DATA EXTRACT
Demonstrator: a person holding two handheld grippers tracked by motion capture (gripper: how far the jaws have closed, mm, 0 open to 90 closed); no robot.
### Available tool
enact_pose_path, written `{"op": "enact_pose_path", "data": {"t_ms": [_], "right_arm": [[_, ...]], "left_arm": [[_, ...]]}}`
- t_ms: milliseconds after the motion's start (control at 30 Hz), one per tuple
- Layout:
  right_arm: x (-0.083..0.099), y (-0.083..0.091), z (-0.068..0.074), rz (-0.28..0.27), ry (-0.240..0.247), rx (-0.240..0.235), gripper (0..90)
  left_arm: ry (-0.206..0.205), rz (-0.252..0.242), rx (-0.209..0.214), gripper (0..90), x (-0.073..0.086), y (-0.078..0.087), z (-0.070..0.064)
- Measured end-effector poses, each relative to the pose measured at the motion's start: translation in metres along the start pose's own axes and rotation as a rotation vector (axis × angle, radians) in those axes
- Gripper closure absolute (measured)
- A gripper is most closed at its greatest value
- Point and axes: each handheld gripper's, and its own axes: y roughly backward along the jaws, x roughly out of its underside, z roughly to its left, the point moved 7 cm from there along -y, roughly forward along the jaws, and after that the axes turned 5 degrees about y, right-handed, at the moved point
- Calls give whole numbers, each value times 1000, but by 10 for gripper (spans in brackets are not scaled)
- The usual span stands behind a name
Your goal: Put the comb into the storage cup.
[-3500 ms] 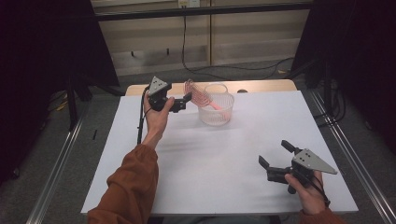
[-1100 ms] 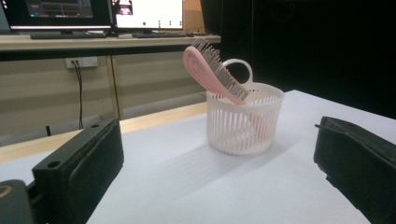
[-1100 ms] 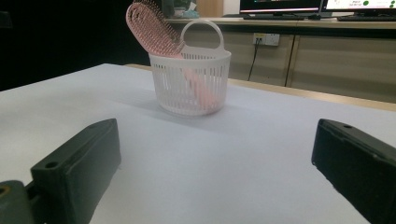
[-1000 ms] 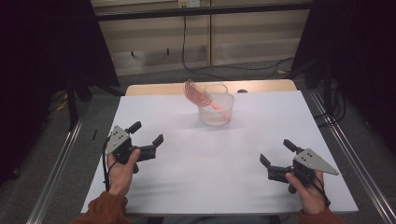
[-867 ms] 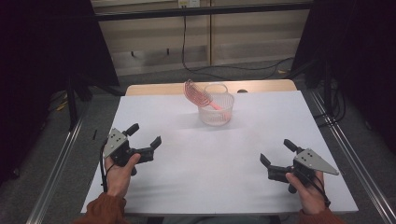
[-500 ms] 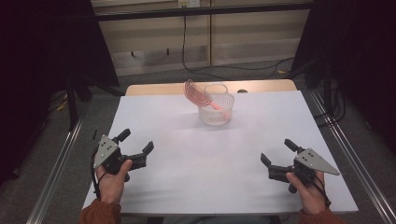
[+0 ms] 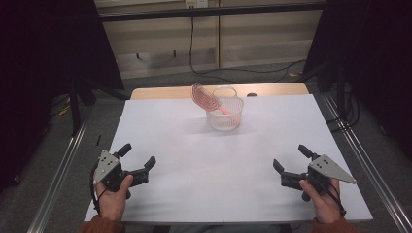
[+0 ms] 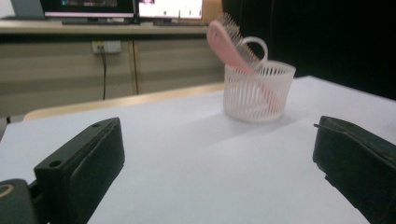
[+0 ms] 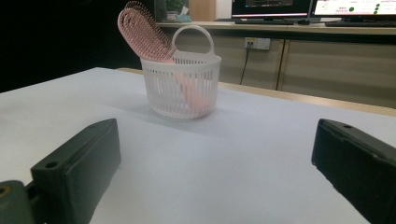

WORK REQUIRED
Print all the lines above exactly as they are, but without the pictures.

EXPECTED ANSWER
Demonstrator: a person holding two handheld grippers tracked by motion capture (gripper: how far the jaws have closed, mm, 0 open to 90 closed); no robot.
### Available tool
enact_pose_path, written `{"op": "enact_pose_path", "data": {"t_ms": [_], "right_arm": [[_, ...]], "left_arm": [[_, ...]]}}`
- t_ms: milliseconds after the motion's start (control at 30 Hz), one per tuple
- Layout:
  right_arm: x (-0.083..0.099), y (-0.083..0.091), z (-0.068..0.074), rz (-0.28..0.27), ry (-0.240..0.247), rx (-0.240..0.235), gripper (0..90)
  left_arm: ry (-0.206..0.205), rz (-0.252..0.242), rx (-0.209..0.214), gripper (0..90), x (-0.073..0.086), y (-0.078..0.087), z (-0.070..0.064)
- Measured end-effector poses, each relative to the pose measured at the motion's start: translation in metres along the start pose's own axes and rotation as a rotation vector (axis × angle, radians) in those axes
- Gripper closure absolute (measured)
- A gripper is most closed at its greatest value
- Point and axes: each handheld gripper's, and its own axes: y roughly backward along the jaws, x roughly out of its underside, z roughly to its left, the point moved 7 cm from there along -y, roughly forward along the jaws, and after that the axes turned 5 degrees about y, right-handed, at the moved point
- Calls give whole numbers, each value times 1000, but by 10 for gripper (spans in brackets are not scaled)
- The usual span stands behind a name
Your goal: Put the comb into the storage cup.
[-3500 ms] 
[-1100 ms] 
[-1100 ms] 
[-1000 ms] 
[-867 ms] 
[-500 ms] 
[+0 ms] 
[+0 ms] 
[+0 ms] 

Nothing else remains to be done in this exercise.